Tout d’abord, la sécurité d’approvisionnement diminuera, du fait de la mise en place quasi-exclusive d’une production d’électricité irrégulière et saisonnière (vent et soleil). Il faudra importer massivement de l’électricité fossile et nucléaire. Déjà dépendante des pays pétroliers, la Suisse deviendra aussi plus dépendante des pays voisins producteurs de courant.

Le prix de l’énergie – quant à lui - augmentera. Problème, les experts s’affrontent à coups de projections, et bien malin qui peut dire combien coûtera au final la transition énergétique. Une chose est certaine : personne ne sera épargné par les hausses de taxes qui frapperont l’essence, le fuel et l’électricité. La Suisse pourra-t-elle mettre en œuvre un programme aussi ambitieux sans mettre en danger une partie de l’industrie et des emplois ?

Enfin, la première étape (dont débat actuellement le Parlement fédéral) ne permettra d’atteindre que la moitié des objectifs. La seconde, une réforme fiscale écologique, a déjà fait l’objet d’une forte contestation au stade de la consultation. À ce jour, le scénario qui verrait la mise en place d’une politique énergétique qu’on ne pourrait pas financer faute d’accord politique ne semble donc pas totalement exclu.

Il n’est pas question de revenir sur la décision de fermer les centrales nucléaires suisses, mais le projet doit encore être sérieusement amélioré. Pour le moment, les voix critiques sont très nombreuses. Le peuple aura donc sans doute le dernier mot.
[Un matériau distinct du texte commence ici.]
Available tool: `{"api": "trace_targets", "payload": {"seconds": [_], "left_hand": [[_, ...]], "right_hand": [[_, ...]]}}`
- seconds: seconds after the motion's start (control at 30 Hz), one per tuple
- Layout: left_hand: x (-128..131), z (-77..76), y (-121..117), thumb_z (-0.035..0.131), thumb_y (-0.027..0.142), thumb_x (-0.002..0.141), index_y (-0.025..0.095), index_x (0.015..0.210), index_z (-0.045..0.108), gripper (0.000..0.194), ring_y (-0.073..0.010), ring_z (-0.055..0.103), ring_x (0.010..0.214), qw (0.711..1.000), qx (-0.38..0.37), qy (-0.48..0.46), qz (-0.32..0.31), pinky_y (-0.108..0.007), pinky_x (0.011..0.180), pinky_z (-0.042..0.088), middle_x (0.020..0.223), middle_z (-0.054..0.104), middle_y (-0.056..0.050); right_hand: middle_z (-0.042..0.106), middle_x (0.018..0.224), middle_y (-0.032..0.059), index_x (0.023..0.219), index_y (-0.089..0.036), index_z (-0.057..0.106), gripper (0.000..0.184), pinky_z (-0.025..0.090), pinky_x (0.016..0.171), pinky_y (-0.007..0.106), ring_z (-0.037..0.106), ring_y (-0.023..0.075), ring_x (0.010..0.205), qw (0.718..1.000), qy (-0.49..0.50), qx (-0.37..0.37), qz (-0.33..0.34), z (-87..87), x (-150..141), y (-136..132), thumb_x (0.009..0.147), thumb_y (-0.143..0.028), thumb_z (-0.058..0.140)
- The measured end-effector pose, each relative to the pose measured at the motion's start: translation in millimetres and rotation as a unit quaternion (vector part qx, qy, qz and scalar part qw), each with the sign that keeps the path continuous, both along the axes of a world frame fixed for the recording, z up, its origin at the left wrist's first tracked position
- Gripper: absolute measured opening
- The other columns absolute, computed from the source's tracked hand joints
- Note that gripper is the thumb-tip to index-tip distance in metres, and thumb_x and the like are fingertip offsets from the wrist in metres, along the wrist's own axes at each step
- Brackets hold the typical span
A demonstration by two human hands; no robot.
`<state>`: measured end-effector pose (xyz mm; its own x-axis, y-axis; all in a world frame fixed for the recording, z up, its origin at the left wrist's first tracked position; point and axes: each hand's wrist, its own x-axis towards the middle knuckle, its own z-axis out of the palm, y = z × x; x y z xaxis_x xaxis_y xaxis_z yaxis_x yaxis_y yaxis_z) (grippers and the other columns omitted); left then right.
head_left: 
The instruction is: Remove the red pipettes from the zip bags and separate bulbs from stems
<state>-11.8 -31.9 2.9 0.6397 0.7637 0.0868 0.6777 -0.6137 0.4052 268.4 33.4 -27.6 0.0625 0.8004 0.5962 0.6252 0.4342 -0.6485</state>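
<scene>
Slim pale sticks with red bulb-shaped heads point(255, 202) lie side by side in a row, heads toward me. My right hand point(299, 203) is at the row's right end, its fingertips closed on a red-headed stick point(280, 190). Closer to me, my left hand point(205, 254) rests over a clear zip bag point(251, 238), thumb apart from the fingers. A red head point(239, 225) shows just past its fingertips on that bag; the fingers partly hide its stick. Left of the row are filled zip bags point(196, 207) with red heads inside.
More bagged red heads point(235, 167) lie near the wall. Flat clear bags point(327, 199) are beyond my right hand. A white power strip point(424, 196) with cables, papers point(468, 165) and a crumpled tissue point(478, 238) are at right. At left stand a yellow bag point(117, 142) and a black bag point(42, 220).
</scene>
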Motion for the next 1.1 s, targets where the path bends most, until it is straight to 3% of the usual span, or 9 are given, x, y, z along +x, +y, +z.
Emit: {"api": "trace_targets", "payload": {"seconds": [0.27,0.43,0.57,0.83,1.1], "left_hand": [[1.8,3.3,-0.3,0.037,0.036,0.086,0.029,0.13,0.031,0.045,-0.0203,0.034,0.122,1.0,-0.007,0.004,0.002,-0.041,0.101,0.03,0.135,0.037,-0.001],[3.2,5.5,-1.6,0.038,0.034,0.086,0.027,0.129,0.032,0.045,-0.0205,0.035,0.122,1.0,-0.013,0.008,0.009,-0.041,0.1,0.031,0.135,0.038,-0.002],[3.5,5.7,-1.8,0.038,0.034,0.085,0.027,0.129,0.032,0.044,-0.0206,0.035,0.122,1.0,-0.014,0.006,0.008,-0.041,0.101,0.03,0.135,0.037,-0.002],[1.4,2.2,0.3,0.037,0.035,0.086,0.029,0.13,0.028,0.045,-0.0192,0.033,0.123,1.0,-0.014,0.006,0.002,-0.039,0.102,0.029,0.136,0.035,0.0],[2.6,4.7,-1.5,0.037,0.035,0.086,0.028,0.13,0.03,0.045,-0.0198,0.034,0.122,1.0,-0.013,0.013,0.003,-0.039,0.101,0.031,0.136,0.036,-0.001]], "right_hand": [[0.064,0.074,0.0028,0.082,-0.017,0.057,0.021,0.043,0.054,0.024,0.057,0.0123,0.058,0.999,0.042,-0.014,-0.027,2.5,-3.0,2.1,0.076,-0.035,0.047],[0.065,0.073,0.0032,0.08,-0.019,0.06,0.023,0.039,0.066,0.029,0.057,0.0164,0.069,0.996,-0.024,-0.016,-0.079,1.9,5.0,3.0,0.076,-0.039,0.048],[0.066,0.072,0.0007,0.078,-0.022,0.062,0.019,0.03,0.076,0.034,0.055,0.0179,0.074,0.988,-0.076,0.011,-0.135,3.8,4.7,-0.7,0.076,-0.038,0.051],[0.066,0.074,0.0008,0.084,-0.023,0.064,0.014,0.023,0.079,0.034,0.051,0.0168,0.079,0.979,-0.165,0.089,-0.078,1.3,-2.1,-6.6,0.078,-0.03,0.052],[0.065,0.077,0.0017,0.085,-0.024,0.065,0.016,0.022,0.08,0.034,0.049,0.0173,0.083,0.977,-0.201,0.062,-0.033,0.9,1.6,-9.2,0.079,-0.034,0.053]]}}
S’il a l’impression qu’on lui cache une partie de la vérité, le savant projet de transition énergétique sur lequel le gouvernement planche depuis quatre ans passera sans nul doute à la trappe.

Article paru dans l'Agefi du 18.09.15

04/03/2015

Climat : éviter les défis utopiques

Doris Leuthard a annoncé la couleur: le Conseil fédéral a fixé un objectif très élevé dans la perspective de la conférence de Paris qui se tiendra en décembre prochain. Les émissions de gaz à effet de serre devront baisser de 50% d’ici 2030 par rapport à 1990, ce qui place la Suisse dans le peloton des pays les plus ambitieux. Si la Ministre de l’énergie s’est montrée optimiste et confiante dans la capacité des entreprises à relever le défi, du côté des milieux économiques, les réactions sont pour le moins réservées.
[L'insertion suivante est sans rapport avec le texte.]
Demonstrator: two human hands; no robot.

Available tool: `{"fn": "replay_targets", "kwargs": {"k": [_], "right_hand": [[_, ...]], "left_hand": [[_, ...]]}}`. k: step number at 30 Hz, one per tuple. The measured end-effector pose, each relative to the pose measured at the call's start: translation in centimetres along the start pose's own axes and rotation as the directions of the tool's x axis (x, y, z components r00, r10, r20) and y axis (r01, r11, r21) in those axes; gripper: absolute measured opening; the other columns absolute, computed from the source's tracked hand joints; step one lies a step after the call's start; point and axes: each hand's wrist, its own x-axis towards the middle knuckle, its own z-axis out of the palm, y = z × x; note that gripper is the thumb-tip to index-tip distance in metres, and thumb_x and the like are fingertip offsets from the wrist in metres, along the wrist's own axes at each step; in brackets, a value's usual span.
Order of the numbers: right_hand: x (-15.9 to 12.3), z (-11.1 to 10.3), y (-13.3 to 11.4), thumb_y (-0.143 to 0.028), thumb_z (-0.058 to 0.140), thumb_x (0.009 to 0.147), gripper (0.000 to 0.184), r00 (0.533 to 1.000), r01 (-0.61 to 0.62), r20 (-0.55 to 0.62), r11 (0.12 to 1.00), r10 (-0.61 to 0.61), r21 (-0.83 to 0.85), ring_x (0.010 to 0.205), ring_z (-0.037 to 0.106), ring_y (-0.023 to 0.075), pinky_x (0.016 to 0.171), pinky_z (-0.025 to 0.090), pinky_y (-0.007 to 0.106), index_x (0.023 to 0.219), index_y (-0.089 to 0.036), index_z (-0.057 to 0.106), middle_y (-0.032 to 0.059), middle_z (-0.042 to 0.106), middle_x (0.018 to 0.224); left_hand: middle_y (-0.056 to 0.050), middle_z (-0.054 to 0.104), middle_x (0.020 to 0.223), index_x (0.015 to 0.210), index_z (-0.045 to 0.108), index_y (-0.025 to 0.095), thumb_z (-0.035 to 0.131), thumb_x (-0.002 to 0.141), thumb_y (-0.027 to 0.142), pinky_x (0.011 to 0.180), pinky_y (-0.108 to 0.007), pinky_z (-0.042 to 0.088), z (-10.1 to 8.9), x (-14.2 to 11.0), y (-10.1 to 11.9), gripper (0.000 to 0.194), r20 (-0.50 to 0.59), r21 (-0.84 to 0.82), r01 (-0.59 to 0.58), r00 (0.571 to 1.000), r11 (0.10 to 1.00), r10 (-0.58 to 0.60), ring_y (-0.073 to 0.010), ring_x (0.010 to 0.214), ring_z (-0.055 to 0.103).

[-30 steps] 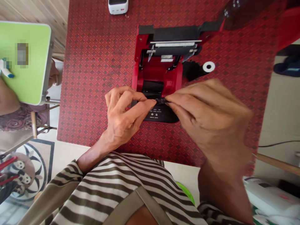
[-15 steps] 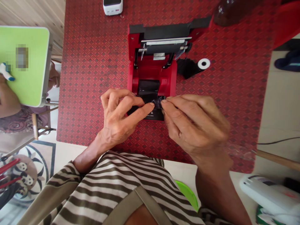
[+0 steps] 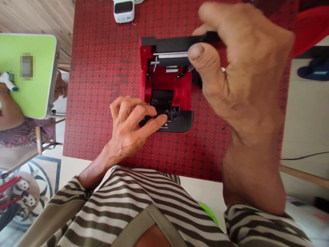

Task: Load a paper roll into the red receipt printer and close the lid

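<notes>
A red and black label printer (image 3: pixel 189 99) stands on the table with its lid (image 3: pixel 169 44) raised. Out of its bay a glossy black film strip (image 3: pixel 173 112) runs forward over the black front panel (image 3: pixel 183 123); its end looks crinkled. My left hand (image 3: pixel 133 120) is at the printer's front left, thumb and index finger closed on the strip, the thumb tip pressing it near the panel. My right hand (image 3: pixel 239 61) is at the right end of the lid, thumb in front and fingers behind, closed around it. That hand hides the lid's right side.
A small white device (image 3: pixel 123 11) with a dark screen lies at the table's back edge. To the left, a person's arm (image 3: pixel 10 106) rests at a green-topped table (image 3: pixel 31 92). A red object (image 3: pixel 312 29) is at the far right, and a cable (image 3: pixel 303 157) crosses the floor.
My right hand has let go of the film strip and moved up and right to the lid, covering the white-cored roll beside the printer. My left hand has stayed at the strip.
</notes>
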Motion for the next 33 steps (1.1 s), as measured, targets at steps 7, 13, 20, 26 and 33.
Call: {"fn": "replay_targets", "kwargs": {"k": [7,13,20,26,33], "right_hand": [[-4.2,-0.1,-2.9,-0.031,0.066,0.132,0.026,0.989,0.080,-0.128,0.996,-0.075,0.033,0.122,0.095,0.0332,0.109,0.077,0.054,0.138,-0.029,0.091,0.0075,0.098,0.129],[-7.0,0.8,-3.3,-0.024,0.071,0.129,0.024,0.988,0.108,-0.122,0.990,-0.097,0.090,0.132,0.095,0.0334,0.116,0.080,0.056,0.143,-0.028,0.090,0.0068,0.099,0.143],[-8.9,1.0,-4.0,-0.023,0.069,0.128,0.044,1.000,-0.020,-0.017,0.987,0.023,0.160,0.150,0.090,0.0414,0.128,0.075,0.071,0.164,-0.039,0.088,0.0059,0.094,0.162],[-9.8,1.4,-3.6,-0.022,0.072,0.126,0.054,1.000,0.016,-0.028,0.980,-0.011,0.196,0.152,0.089,0.0421,0.128,0.075,0.071,0.176,-0.040,0.082,0.0066,0.092,0.166],[-10.0,2.1,-3.5,-0.019,0.072,0.126,0.054,0.995,0.056,-0.087,0.983,-0.042,0.174,0.152,0.090,0.0372,0.128,0.075,0.061,0.177,-0.035,0.080,0.0081,0.093,0.163]], "left_hand": [[0.001,0.089,0.127,0.137,0.090,0.040,0.086,0.118,0.007,0.119,-0.051,0.055,-0.3,0.6,0.4,0.038,-0.071,-0.047,-0.063,0.996,0.997,0.059,-0.0266,0.120,0.075],[0.001,0.088,0.121,0.140,0.090,0.040,0.085,0.119,0.008,0.120,-0.050,0.055,-0.2,0.2,0.6,0.039,-0.050,-0.026,-0.029,0.998,0.999,0.027,-0.0265,0.122,0.076],[-0.003,0.088,0.115,0.143,0.092,0.048,0.078,0.126,0.023,0.121,-0.062,0.056,-0.1,-0.1,0.4,0.034,0.030,-0.112,0.072,0.997,0.991,-0.069,-0.0317,0.118,0.076],[-0.004,0.088,0.115,0.137,0.091,0.042,0.082,0.129,0.039,0.104,-0.059,0.063,-1.1,1.1,1.0,0.013,0.020,-0.118,0.072,0.997,0.990,-0.071,-0.0307,0.113,0.078],[-0.007,0.080,0.176,0.175,0.070,0.046,0.077,0.128,0.075,0.129,-0.060,0.070,1.3,0.0,-1.6,0.056,0.080,-0.444,0.477,0.864,0.758,-0.497,-0.0368,0.158,0.079]]}}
Avec ses 8 millions d’habitants, la Suisse ne produit que 0,1% des émissions mondiales de gaz à effet de serre. Sa responsabilité dans le réchauffement climatique d’origine humaine est donc infinitésimale. Tant que des pays comme les Etats-Unis ou la Chine ne s’attelleront pas sérieusement au problème, personne ne remarquera d’effet sur le climat.
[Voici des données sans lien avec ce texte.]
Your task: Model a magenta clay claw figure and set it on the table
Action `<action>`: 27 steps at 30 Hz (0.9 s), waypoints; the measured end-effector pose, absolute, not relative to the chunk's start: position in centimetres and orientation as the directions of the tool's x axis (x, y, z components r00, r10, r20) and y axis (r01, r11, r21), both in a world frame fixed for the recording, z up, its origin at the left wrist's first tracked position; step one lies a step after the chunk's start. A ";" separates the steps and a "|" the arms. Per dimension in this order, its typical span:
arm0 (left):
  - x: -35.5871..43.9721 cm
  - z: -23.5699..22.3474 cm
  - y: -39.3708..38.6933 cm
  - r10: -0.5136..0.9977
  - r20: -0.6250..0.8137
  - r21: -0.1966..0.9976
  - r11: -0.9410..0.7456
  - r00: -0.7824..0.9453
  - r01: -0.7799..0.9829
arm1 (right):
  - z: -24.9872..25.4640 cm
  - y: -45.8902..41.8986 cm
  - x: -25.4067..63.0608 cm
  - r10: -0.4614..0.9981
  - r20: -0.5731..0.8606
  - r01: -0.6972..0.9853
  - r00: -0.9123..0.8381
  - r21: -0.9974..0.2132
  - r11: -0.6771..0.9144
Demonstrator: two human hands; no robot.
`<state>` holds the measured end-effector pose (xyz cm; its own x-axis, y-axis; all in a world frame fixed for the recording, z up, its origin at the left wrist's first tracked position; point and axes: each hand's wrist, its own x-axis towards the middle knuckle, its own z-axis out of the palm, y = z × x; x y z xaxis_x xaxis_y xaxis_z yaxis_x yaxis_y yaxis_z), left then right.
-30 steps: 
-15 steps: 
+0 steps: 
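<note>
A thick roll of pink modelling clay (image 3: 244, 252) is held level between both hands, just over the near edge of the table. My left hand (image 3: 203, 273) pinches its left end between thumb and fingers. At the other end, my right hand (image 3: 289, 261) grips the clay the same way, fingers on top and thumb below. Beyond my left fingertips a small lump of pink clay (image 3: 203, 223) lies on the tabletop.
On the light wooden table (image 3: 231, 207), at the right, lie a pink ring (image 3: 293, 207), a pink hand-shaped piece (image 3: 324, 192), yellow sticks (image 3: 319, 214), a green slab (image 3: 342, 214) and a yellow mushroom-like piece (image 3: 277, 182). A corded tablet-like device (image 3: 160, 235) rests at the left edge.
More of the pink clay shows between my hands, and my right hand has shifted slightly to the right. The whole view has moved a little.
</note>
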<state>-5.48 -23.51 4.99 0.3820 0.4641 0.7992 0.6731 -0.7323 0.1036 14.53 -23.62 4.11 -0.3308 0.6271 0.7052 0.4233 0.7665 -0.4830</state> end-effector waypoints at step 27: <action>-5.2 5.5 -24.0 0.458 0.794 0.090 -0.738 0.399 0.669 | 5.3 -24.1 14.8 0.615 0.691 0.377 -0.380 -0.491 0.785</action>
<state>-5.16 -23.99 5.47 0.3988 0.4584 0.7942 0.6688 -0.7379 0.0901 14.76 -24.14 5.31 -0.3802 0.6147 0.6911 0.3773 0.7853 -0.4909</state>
La Suisse n’a rien à se reprocher. Elle a rempli son objectif pour la première période d’engagement sous le Protocole de Kyoto. Elle s’est engagée à réduire ses émissions de 20% d’ici 2020. Mais en raison d’une production énergétique pauvre en émissions de carbone et de la faible présence d’industries lourdes sur le territoire national, chaque effort supplémentaire demandé aux entreprises et à la population est proportionnellement beaucoup plus onéreux en Suisse. La baisse des émissions passera forcément encore par des hausses de taxes et par un durcissement des contraintes dans les domaines des transports et des bâtiments.

L’économie ne remet pas en question l’engagement de la Suisse dans les négociations sur le climat. Cependant, entre un projet de stratégie énergétique 2050 à la limite de la démesure et une réforme fiscale écologique qui s’annonce redoutable, l’économie recommande d’éviter les défis utopiques.

Ceux qui réclament sans cesse que la Suisse montre l’exemple au reste du monde devraient changer de discours. Le reste du monde ne nous regarde pas dans l’espoir que nous lui montrions la voie de la vertu. Chaque pays cherche d’abord à défendre ses intérêts économiques. Aucun ne les sacrifiera au nom de la protection du climat. A nous de faire de même et de veiller qu’en Suisse, la course à l’excellence climatique fasse davantage de gagnants que de perdants.